The rest of the afternoon was spent wandering along Princes St, first to check into my hotel, then to see what has changed in the years since I was last here. I’d have to say that it seems the most vibrant and alive I’ve seen it for a while, maybe it’s because the tram lines are finally finished so it doesn’t feel like a construction site. While there are still some vacant shops on Princes St, many of the spaces are filled, and at least one of the side streets also had pop up markets selling all manner of goods. There’s a very shiny Johnny Walker store, that mainly showcases that product but also has a little room to the side of various Diageo single malt releases. While I was there a guy came in and asked the assistant what the most expensive bottle they had was, and once she showed him, remarked that he didn’t really like whisky as it gave him a headache.

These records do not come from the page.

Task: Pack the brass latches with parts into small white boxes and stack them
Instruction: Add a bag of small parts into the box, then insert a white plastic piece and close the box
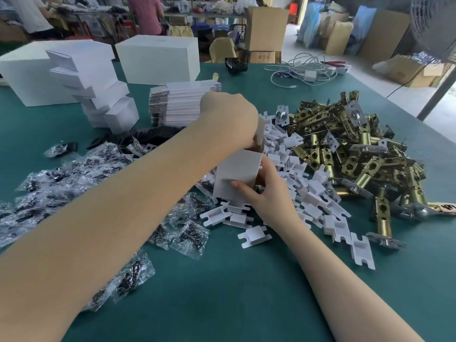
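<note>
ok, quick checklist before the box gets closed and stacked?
1. Box held by both hands: ok, left hand at the top, right hand at the side.
2. Top flap open: ok.
3. Latch inside: cannot tell, opening hidden.
4. Parts bag inside: cannot tell.
5. Stack has room on top: ok, but leaning.
6. Latch pile in reach: ok.

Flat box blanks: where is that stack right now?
In the head view, the blanks sit left of centre, just behind the left hand, right of the packed boxes.
</note>
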Motion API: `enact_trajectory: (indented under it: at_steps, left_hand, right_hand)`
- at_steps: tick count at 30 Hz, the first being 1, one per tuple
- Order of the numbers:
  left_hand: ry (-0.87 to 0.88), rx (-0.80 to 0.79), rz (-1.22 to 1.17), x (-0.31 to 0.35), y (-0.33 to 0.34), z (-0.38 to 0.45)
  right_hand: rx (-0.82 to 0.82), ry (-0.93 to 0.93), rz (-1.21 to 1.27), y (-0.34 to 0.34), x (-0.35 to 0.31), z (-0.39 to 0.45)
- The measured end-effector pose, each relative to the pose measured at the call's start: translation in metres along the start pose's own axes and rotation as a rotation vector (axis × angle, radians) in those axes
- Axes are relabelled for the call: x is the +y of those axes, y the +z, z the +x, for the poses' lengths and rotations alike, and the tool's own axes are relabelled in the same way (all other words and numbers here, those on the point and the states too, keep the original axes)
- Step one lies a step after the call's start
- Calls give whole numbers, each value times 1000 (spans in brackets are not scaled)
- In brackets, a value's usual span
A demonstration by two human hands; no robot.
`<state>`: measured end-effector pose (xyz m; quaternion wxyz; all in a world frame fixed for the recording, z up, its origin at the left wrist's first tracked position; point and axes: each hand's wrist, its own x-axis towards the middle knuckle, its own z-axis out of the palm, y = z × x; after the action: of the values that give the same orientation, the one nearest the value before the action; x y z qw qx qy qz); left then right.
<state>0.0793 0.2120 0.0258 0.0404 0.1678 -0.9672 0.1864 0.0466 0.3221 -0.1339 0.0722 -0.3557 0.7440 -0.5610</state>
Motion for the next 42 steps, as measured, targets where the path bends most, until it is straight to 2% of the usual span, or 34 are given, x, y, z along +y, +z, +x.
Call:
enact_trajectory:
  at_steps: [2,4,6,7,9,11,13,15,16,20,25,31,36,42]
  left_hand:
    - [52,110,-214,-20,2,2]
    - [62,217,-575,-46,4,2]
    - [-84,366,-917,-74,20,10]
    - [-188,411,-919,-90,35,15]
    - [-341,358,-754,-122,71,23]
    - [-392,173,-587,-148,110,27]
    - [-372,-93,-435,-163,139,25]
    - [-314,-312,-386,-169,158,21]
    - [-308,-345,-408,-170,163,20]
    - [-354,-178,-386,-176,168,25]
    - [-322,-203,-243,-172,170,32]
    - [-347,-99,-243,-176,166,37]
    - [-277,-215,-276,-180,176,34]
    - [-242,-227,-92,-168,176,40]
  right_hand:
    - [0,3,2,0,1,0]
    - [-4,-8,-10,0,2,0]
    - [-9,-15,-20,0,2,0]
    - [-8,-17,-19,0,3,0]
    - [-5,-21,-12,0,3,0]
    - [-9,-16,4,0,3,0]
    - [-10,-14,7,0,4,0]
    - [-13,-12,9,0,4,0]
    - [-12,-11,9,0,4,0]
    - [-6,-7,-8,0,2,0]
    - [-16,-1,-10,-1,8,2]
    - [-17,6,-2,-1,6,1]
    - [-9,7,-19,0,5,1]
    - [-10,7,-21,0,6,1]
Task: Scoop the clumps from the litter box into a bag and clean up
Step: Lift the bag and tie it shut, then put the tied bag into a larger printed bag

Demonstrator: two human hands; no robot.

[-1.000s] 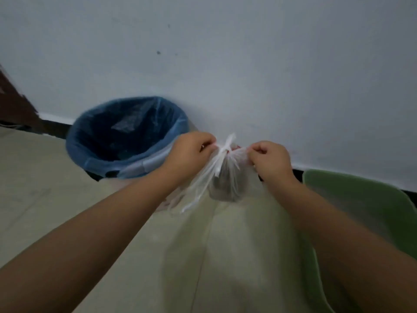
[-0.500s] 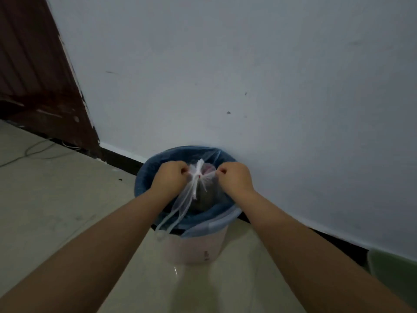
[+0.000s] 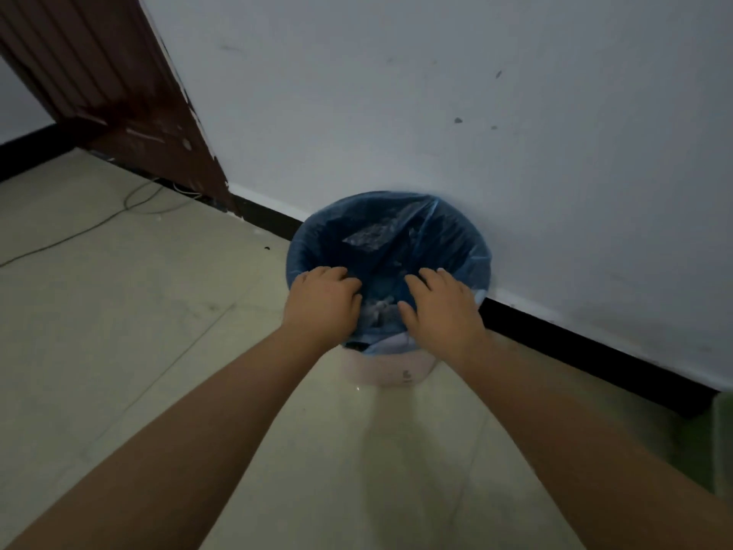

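Observation:
A round white waste bin (image 3: 390, 371) lined with a blue bag (image 3: 448, 240) stands on the floor against the wall. The tied clear plastic bag (image 3: 378, 311) lies down inside the bin, a small pale part showing between my hands. My left hand (image 3: 321, 305) hovers over the bin's near left rim with fingers loosely curled and nothing in it. My right hand (image 3: 440, 307) is over the near right rim, fingers spread, holding nothing.
The green litter box (image 3: 724, 438) shows only as an edge at the far right. A dark wooden door (image 3: 131, 93) stands at the upper left, with a thin cable (image 3: 91, 228) lying on the pale tiled floor beside it. A black skirting runs along the white wall.
Both hands carried the tied bag leftward over the bin and then let it go. The bag dropped into the blue liner, and both hands now hold nothing.

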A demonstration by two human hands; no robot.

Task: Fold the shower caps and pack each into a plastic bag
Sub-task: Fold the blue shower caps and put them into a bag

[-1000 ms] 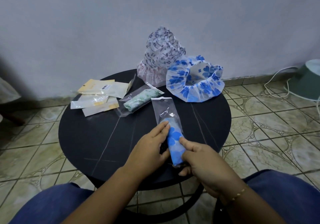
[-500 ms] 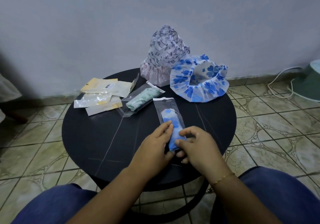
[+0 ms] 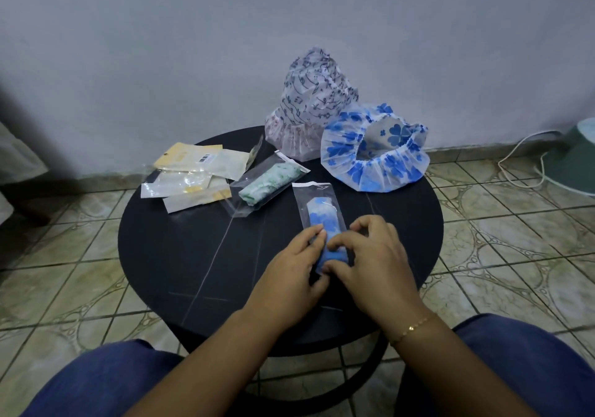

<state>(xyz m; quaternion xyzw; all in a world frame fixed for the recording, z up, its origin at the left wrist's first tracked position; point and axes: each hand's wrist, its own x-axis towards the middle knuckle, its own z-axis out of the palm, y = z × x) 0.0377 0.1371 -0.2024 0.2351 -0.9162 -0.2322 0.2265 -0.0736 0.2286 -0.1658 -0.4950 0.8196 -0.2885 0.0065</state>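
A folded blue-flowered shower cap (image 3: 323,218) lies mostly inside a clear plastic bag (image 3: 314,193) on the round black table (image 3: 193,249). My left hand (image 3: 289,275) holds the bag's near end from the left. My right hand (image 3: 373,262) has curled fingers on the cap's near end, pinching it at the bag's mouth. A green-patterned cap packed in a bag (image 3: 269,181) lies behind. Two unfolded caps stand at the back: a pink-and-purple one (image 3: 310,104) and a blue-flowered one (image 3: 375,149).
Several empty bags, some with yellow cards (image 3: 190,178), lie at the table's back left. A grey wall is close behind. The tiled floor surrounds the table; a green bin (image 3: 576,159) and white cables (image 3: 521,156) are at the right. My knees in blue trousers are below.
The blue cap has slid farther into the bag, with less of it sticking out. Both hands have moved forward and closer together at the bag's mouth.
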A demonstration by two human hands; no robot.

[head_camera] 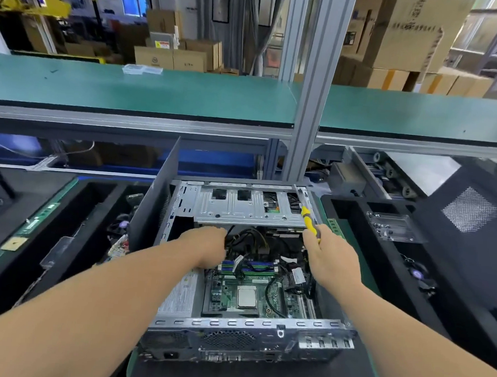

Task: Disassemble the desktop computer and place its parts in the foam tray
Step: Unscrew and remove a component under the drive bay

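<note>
Green matting covers the bench (pixel 347 233) and the shelf (pixel 159 93) above it, with stacked cartons (pixel 174 56) behind.

On the bench, the left hand (pixel 208 246) reaches into the open computer (pixel 235 275), its fingers curled around a bundle of black cables (pixel 246 238) just below the drive cage (pixel 240 208). The right hand (pixel 329 257) grips a yellow-and-black screwdriver (pixel 309 222), whose shaft points up toward the cage's right end; whether the tip touches metal I cannot tell.

Below the hands lies the motherboard (pixel 234 293), with blue and green memory slots (pixel 250 266) near the left wrist and a bare square processor (pixel 246 296) nearer the viewer. A power supply (pixel 179 295) with a white label sits at the board's left. The case's rear panel (pixel 245 344) faces the viewer, and its dark side wall (pixel 155 199) stands upright at left.

Black foam trays flank the case: the left tray (pixel 69 249) holds a green memory stick (pixel 36 220) and small parts; the right tray (pixel 383 256) holds a clear plastic piece (pixel 391 227) and a fan (pixel 417 273). A black side panel (pixel 473 233) with a mesh patch leans at far right.
</note>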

I tried my best to just give the assistant a friendly smile of understanding, but I’m sure she gets “interesting” visitors like that daily.
There’s still roadworks going on in the city centre, of course, around North and South Bridge. I’ve no idea what they are doing, but they seem to be having fun blocking off chunks of footpaths and bits of road. Otherwise the central city seems good, a fair bit going on, buskers, parks, all the usual things. This would have to be my first time seeing Edinburgh at this time of year, previous visits were in August during festival season, or at hogmanay.
Dinner and drinks was at the Salt Horse on Blackfriars St, just up from the Edinburgh Mortuary (I stopped for a pic just for the whole Ian Rankin/Rebus thing). There was an interesting selection of 12 tap bears, and while I didn;t have all, I did try a pilsner, rustic lager, and pale ale from Newbarns in Edinburgh, a hopped weiss bier from Sureshot in Edinburgh, and a coffee stout from Holy Goat in Dundee, all were very drinkable, with possibly the rustic lager being the preferred for good drinking. For food I went with the very loaded chips, which included some pulled beef, chorizo, caramelised onions, and topped with a fried egg. Along with the beer it means I may need to hibernate.
Then it was time to say some goodbyes, as G and A are heading to Ireland tomorrow, so it will likely be months or years before we’re all back in the same place. We did start talking about plans for our 55th birthdays, and at the moment Canada is the leading option, but we’ve still got time.
Tomorrow will probably be an attempt at an easy day, potentially do washing, maybe a little more wandering, but nothing big planned. Will see how I feel in the morning.